Before being captured, he had already escaped from Colditz twice before being brought back. Now he spent hours staring furiously over the castle ramparts, smoking his pipe, monitoring and memorising the guards’ movements, searching for gaps in the walls.

‘Poor Mike absolutely loathed every minute of this life and had no other interest except in trying to escape,’ wrote a fellow inmate. ‘He would never admit defeat.’

As he walked to the enclosure, he was joined by a number of other prisoners. They took positions at the 8-foot high wire fence that was topped with barbed steel and set up guards.

The game of football began. While the sun shone on men’s faces, they chatted or sat in groups while the rest of us walked around the perimeter.

Sinclair was alone and walked up and down the wire for over half an hour. Sinclair wore thick gloves to hide his hands and then leapt over the first tripwire, climbing up the perimeter fence.

After a brief moment, he appeared to be floating in midair. He then grabbed the topmost barbed-wire strand and began pulling himself up. The guards saw him balance astride the wires and unloaded their guns.

That day, the German NCO was on duty. He knew Sinclair well and greatly admires his bravery. Sinclair was now on the ground, so he ran over to the other end of the wire. ‘It’s no use, Herr Sinclair,’ the guard said, not unkindly, but Sinclair knocked aside the man’s pistol and sprinted up the slope, jinking as he ran.

When the first shot echoing around the park, he was already half way to the outer walls. There were two more and then another. The volley was followed by several guards from different locations on the perimeter. An emplacement was the location of a machine gun.

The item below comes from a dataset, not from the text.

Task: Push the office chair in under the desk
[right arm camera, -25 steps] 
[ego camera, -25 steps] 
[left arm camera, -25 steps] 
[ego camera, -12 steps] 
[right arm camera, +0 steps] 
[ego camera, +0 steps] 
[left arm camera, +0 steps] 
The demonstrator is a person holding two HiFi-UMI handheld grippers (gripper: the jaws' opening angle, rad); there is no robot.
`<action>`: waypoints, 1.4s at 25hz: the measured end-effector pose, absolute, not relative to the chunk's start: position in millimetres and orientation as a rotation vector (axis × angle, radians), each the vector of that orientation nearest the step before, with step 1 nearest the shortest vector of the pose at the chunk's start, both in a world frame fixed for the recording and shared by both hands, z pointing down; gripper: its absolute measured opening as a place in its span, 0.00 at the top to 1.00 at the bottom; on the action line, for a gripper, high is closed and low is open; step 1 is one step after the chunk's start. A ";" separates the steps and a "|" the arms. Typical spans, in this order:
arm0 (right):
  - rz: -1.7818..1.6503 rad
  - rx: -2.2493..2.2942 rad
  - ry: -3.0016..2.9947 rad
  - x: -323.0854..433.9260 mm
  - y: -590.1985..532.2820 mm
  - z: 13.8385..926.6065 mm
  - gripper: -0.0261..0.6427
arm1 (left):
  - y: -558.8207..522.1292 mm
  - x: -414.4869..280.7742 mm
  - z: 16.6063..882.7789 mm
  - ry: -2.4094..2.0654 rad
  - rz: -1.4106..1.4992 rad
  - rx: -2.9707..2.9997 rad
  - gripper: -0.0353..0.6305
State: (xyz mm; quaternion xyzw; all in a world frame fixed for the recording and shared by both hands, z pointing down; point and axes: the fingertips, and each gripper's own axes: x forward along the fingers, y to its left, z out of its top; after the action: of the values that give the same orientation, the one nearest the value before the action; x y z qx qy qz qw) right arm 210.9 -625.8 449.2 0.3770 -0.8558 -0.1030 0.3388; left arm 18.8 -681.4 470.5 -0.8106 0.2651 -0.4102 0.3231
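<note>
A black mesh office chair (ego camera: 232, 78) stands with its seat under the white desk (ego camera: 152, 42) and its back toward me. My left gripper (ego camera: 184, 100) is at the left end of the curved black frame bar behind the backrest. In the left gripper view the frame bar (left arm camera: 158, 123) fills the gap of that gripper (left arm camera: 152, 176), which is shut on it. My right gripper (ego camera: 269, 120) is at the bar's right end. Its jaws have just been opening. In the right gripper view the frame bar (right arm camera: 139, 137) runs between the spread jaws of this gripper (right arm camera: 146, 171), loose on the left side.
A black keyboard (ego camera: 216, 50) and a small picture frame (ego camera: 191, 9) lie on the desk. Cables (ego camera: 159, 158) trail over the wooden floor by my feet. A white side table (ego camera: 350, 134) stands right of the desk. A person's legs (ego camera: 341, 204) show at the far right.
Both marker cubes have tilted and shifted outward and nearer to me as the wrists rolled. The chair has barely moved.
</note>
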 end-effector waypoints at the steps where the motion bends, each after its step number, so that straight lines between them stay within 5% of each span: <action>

Sinclair was 10 feet away from the outer walls when he staggered, then dropped to his knees. He slowly shifted forward, then he staggered. There were very few British recriminations about the Germans among the British. The guards were reluctant to fire after being given warning and without the intent of killing. Sinclair could have intended to be killed, which is a grim possibility.

Some ascribed his actions to a ‘spontaneous breakdown in reason’. But Sinclair was perfectly sane when he died; he knew the most likely outcome of a ‘dive at the wire’. It seems that after four years, he just couldn’t stand captivity any more. 

Adapted from Colditz: Prisoners Of The Castle, by Ben Macintyre, published by Viking at £25.